Return the data exactly, apart from leaving out the pictures.
────────────────
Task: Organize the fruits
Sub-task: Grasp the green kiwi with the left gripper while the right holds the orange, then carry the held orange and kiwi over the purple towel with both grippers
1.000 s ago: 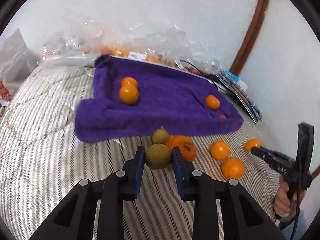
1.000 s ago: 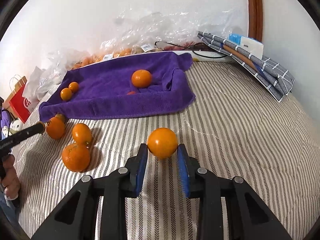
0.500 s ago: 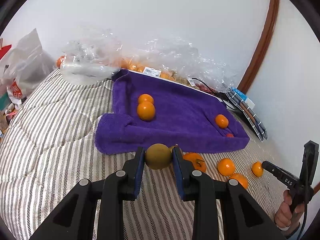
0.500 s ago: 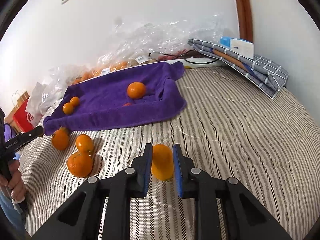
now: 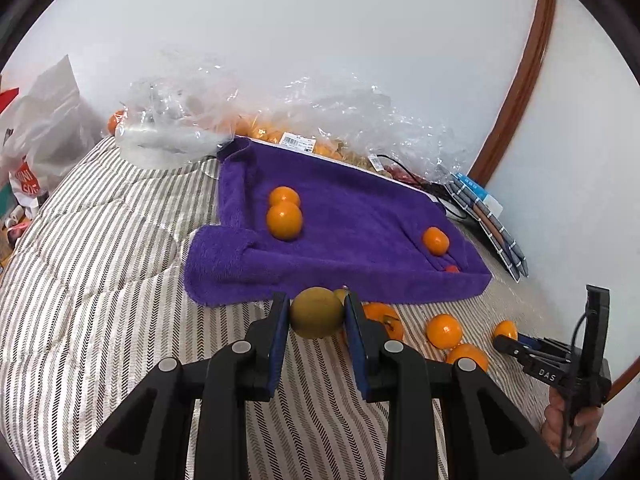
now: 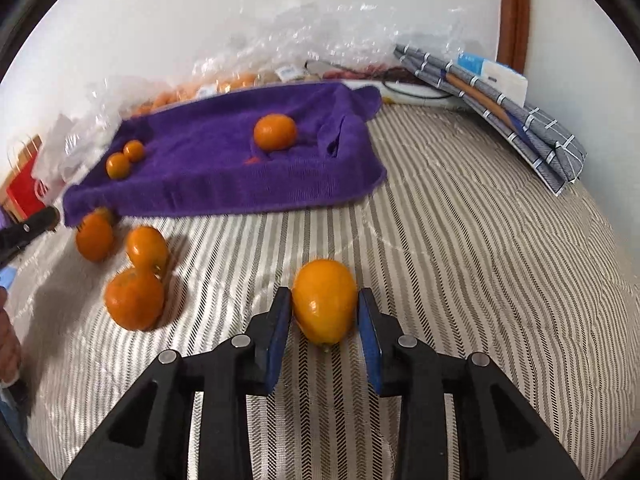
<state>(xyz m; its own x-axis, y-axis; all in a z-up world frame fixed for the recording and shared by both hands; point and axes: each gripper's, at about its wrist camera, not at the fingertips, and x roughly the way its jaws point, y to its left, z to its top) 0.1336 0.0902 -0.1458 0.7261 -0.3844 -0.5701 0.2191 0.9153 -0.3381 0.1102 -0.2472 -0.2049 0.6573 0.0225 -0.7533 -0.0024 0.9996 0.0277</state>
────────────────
## Written response
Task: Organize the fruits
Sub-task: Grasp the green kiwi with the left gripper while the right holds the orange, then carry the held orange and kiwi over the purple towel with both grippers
1.000 s ago: 
1.000 s ago: 
0.500 s ago: 
0.500 s ago: 
now: 
now: 
<state>(xyz m; its own x-axis, y-axis; all in a z-up world frame fixed for the recording and shared by both hands; point and axes: each gripper's, at about its wrist camera, not at the fingertips, and x roughly the way its jaws point, y to its left, z to its top) 0.1336 0.0902 -0.1458 0.7261 -0.3844 -0.5701 0.2191 0.9153 -0.3381 0.1102 -0.2472 -0.2049 0.6573 0.0225 -0.7533 -0.0024 0.9996 0.0277</state>

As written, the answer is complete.